(Given material)
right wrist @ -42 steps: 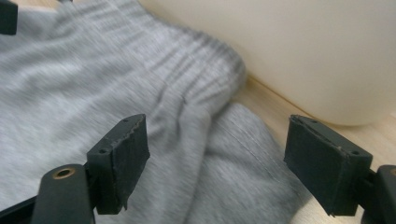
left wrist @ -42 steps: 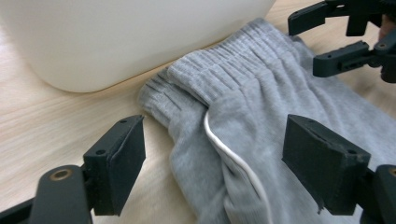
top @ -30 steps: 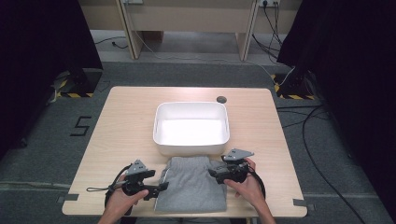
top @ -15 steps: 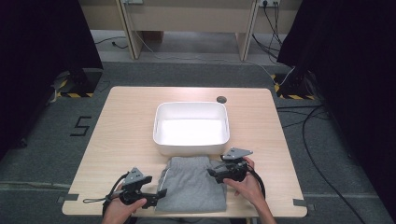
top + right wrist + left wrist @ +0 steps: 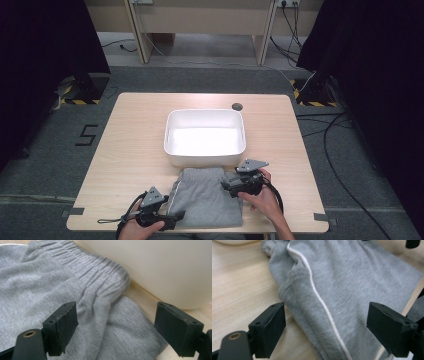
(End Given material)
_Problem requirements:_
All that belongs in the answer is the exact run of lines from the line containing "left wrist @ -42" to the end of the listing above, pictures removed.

_Response to this task:_
left wrist @ -42 steps: 
top @ -30 steps: 
top @ -15 steps: 
top + right wrist + left wrist @ +0 steps: 

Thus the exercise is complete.